Transcribe the data that follows, exactly and in full.

#### Source material
=== Section Start ===

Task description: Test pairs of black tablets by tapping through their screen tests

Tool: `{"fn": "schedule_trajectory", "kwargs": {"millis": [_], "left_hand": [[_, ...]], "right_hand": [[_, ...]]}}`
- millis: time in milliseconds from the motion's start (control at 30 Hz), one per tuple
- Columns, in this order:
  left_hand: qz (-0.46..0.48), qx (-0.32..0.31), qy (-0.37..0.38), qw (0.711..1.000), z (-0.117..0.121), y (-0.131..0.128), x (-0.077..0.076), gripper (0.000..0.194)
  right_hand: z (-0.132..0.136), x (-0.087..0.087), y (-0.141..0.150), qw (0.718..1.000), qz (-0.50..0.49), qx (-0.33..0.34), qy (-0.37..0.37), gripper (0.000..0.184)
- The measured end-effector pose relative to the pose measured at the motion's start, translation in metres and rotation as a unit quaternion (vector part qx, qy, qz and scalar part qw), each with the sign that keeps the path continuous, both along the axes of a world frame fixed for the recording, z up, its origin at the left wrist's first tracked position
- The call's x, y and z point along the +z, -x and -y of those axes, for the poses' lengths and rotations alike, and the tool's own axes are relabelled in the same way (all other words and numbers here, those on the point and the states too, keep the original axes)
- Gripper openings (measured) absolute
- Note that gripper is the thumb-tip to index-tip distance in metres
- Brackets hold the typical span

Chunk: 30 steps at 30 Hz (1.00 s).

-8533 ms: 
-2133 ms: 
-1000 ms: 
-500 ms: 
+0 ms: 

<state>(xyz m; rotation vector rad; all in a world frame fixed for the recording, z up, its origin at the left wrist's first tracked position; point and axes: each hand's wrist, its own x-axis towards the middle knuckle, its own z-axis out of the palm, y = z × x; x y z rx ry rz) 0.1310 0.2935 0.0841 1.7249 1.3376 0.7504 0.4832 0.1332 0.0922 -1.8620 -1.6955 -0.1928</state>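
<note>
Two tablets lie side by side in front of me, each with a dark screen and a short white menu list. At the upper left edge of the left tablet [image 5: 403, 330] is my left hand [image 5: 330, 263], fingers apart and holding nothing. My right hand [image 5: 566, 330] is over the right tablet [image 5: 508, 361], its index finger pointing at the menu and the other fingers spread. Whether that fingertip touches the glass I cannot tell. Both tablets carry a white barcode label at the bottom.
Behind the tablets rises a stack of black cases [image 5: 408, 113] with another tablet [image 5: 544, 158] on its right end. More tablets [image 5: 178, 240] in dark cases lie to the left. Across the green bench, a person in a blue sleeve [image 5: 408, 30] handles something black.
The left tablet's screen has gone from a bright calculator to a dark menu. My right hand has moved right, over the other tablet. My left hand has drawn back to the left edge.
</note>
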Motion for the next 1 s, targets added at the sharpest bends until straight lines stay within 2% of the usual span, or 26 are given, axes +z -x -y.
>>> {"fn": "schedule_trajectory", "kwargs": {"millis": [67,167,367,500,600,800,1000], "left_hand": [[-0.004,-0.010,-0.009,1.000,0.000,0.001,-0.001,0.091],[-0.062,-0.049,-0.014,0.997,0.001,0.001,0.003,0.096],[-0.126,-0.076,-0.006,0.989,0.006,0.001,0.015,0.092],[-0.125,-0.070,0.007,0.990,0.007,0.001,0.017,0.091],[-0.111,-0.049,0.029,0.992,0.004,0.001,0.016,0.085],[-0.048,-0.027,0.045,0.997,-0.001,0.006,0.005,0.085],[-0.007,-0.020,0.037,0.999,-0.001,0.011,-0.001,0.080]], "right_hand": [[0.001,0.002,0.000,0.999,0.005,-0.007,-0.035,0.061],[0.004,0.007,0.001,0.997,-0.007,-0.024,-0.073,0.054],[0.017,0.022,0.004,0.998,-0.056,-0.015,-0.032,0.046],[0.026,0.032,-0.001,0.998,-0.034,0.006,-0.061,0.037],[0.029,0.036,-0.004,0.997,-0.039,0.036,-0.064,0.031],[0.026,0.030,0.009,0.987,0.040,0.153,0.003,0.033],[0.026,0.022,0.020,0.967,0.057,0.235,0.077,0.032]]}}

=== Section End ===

#### Completed task
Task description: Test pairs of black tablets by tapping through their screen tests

Tool: `{"fn": "schedule_trajectory", "kwargs": {"millis": [_], "left_hand": [[_, ...]], "right_hand": [[_, ...]]}}`
- millis: time in milliseconds from the motion's start (control at 30 Hz), one per tuple
- Columns, in this order:
  left_hand: qz (-0.46..0.48), qx (-0.32..0.31), qy (-0.37..0.38), qw (0.711..1.000), z (-0.117..0.121), y (-0.131..0.128), x (-0.077..0.076), gripper (0.000..0.194)
  right_hand: z (-0.132..0.136), x (-0.087..0.087), y (-0.141..0.150), qw (0.718..1.000), qz (-0.50..0.49), qx (-0.33..0.34), qy (-0.37..0.37), gripper (0.000..0.184)
- The measured end-effector pose relative to the pose measured at the motion's start, translation in metres and rotation as a unit quaternion (vector part qx, qy, qz and scalar part qw), each with the sign that keeps the path continuous, both along the axes of a world frame fixed for the recording, z up, its origin at the left wrist's first tracked position
- The call's x, y and z point along the +z, -x and -y of those axes, for the poses' lengths and rotations alike, and the tool's own axes are relabelled in the same way (all other words and numbers here, those on the point and the states too, keep the original axes)
- Gripper openings (measured) absolute
- Note that gripper is the thumb-tip to index-tip distance in metres
- Brackets hold the typical span

Chunk: 30 steps at 30 Hz (1.00 s).

-8533 ms: 
-2133 ms: 
-1000 ms: 
-500 ms: 
+0 ms: 

<state>(xyz m; rotation vector rad; all in a world frame fixed for the recording, z up, its origin at the left wrist's first tracked position; point and axes: each hand's wrist, its own x-axis towards the middle knuckle, its own z-axis out of the palm, y = z × x; x y z rx ry rz) 0.1310 0.2935 0.0841 1.7249 1.3376 0.7504 0.4832 0.1332 0.0922 -1.8620 -1.6955 -0.1928</state>
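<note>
Two tablets lie side by side in front of me, each with a dark screen and a short white menu list. At the upper left edge of the left tablet [image 5: 403, 330] is my left hand [image 5: 330, 263], fingers apart and holding nothing. My right hand [image 5: 566, 330] is over the right tablet [image 5: 508, 361], its index finger pointing at the menu and the other fingers spread. Whether that fingertip touches the glass I cannot tell. Both tablets carry a white barcode label at the bottom.
Behind the tablets rises a stack of black cases [image 5: 408, 113] with another tablet [image 5: 544, 158] on its right end. More tablets [image 5: 178, 240] in dark cases lie to the left. Across the green bench, a person in a blue sleeve [image 5: 408, 30] handles something black.
The left tablet's screen has gone from a bright calculator to a dark menu. My right hand has moved right, over the other tablet. My left hand has drawn back to the left edge.
</note>
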Motion for the next 1 s, targets added at the sharpest bends until straight lines stay within 2% of the usual span, or 26 are given, axes +z -x -y.
>>> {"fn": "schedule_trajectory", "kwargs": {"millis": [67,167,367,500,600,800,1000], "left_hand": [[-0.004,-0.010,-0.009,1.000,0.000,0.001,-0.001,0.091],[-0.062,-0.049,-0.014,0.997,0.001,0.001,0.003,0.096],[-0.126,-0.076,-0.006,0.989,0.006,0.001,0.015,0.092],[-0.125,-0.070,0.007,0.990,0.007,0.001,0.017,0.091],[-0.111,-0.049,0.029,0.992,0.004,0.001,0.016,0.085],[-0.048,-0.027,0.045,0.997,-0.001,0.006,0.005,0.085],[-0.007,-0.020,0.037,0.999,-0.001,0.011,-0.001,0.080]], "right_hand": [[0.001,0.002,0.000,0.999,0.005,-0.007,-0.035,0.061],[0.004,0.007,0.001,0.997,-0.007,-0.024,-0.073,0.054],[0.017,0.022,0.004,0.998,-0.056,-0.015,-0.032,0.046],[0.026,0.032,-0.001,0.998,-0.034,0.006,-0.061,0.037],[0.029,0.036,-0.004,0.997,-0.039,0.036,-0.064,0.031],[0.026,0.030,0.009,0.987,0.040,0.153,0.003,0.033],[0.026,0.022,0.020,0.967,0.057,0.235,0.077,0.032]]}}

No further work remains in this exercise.